According to Dr. Carlson, when they share what they do with colleagues and fellow students at conferences, the latter group cannot believe the amount of time and effort invested by the UNK team in this demanding research. Last Spring, one of Dr. Carlson’s students, Kylee Gardner, presented the team’s findings at the 49th Annual Drosophila Research Conference in San Diego. Gardner is now a second-year student, at Creighton University Medical College in the Occupational Therapy Program.

Gardner spoke on “Changes in Gene Expression Profiles Related to Mortality Over the Lifespan of Large, Caged Populations of Drosophila melanogaster.” Dr. Carlson said, “The poster sufficiently demonstrated that we are starting to understand the genetic regulation and mechanisms involved in the aging process. The implications are endless.”

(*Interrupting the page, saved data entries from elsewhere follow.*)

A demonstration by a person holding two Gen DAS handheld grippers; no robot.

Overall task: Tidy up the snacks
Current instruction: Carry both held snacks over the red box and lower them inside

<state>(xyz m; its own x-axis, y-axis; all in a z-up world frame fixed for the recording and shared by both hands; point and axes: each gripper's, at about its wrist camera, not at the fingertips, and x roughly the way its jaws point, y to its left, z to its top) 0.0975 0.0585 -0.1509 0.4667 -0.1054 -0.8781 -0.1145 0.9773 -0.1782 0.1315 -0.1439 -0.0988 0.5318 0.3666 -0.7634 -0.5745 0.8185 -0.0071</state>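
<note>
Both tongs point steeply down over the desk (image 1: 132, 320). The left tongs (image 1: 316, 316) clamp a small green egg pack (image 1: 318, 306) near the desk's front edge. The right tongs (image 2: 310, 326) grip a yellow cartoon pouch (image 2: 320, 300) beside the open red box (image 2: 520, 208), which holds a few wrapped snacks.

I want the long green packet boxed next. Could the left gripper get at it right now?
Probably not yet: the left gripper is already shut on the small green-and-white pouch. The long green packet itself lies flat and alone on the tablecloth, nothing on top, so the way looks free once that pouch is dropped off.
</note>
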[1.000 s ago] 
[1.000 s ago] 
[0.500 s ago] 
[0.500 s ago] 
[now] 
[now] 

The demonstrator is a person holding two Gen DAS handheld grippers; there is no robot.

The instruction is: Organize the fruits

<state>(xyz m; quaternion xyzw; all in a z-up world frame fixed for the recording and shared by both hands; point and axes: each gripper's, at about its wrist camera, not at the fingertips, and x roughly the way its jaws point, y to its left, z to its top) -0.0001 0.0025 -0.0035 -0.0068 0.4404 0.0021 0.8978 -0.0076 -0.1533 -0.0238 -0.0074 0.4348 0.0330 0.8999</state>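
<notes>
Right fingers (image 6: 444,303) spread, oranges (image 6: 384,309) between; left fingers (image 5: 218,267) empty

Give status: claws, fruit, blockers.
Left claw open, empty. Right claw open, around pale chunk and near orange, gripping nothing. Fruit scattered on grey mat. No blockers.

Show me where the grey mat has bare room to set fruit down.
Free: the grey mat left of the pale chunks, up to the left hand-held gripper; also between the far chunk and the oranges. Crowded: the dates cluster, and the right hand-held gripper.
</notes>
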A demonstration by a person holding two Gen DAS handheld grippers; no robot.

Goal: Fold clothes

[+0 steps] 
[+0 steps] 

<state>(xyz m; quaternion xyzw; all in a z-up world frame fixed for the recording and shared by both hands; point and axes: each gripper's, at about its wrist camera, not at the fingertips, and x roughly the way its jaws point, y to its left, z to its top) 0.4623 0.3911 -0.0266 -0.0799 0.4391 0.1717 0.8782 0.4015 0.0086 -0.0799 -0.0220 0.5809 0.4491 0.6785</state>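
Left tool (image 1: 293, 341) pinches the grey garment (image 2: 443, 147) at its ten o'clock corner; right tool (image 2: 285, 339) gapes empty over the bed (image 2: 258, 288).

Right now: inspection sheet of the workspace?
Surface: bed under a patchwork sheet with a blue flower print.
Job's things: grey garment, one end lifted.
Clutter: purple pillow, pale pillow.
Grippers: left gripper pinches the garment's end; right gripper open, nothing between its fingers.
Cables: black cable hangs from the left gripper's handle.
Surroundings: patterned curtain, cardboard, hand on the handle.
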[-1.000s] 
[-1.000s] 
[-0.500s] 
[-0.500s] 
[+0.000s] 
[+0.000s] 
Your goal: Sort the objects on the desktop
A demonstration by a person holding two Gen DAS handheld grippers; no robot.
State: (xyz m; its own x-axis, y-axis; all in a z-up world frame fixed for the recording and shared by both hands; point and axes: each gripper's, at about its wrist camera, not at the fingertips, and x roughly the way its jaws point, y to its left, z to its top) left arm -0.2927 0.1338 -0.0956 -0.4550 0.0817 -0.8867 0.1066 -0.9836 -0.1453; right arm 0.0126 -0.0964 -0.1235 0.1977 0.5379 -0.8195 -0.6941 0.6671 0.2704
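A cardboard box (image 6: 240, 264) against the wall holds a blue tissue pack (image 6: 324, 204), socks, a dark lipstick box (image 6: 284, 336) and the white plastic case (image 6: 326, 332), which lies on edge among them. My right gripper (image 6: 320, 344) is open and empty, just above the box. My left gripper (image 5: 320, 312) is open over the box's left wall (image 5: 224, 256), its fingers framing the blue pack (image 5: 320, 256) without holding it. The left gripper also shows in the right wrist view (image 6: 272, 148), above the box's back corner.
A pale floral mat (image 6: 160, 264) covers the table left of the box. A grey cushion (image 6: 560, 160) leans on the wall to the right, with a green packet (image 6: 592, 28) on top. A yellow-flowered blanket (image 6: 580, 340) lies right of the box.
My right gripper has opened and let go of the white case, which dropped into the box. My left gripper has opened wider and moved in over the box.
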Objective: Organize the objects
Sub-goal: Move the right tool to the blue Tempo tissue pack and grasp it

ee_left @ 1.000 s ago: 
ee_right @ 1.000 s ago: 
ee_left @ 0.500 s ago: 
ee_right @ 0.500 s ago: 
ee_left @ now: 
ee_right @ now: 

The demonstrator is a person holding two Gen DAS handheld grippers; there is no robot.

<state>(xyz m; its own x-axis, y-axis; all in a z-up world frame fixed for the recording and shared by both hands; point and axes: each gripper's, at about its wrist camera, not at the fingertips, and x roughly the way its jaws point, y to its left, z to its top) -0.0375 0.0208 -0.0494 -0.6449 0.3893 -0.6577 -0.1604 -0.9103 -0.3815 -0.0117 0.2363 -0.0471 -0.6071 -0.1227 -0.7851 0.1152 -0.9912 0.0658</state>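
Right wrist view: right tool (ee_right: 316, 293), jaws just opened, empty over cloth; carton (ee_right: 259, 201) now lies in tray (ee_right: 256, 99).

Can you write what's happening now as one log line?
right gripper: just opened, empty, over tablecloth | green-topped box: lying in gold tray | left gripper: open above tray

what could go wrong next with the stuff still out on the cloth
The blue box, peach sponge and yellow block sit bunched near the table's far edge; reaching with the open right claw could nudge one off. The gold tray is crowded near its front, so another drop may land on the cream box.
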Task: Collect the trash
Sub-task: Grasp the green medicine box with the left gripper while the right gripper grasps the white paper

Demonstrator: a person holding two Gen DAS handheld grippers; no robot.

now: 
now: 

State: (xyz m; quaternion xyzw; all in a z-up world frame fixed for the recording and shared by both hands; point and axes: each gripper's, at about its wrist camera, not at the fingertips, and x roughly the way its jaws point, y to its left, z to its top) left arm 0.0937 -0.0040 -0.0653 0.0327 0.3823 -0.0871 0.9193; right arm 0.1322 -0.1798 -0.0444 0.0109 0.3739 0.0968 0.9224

Dr. Carlson said, “We—the students and I—couldn’t do it without each other. Or without my husband Darby (a molecular biologist and lecturer in the UNK biology department) who does his fair share of cage cleaning. Or without our wonderful building custodian, the late Art Hasbrouck, who voluntarily committed himself to turning on the lights for the fruit flies at the same time every day—can you believe that!” (Hasbrouck passed away suddenly, a few weeks before Gardner’s conference presentation.)

Obviously, it takes a certain kind of student to accomplish an undertaking as demanding as this one, and Dr. Carlson maintains that UNK is the precise institution at which such students can thrive. “UNK’s undergraduate research program offers a dream education for these students.” That is why Dr. Carlson feels so fulfilled, and so thrilled with her work, and life, at UNK. “The kind of students here, in a department like this, at a university that supports the undergraduate experience as earnestly as do the UNK faculty and administration—this is what makes the bottom line for me—that is, I am in my dream job right now.”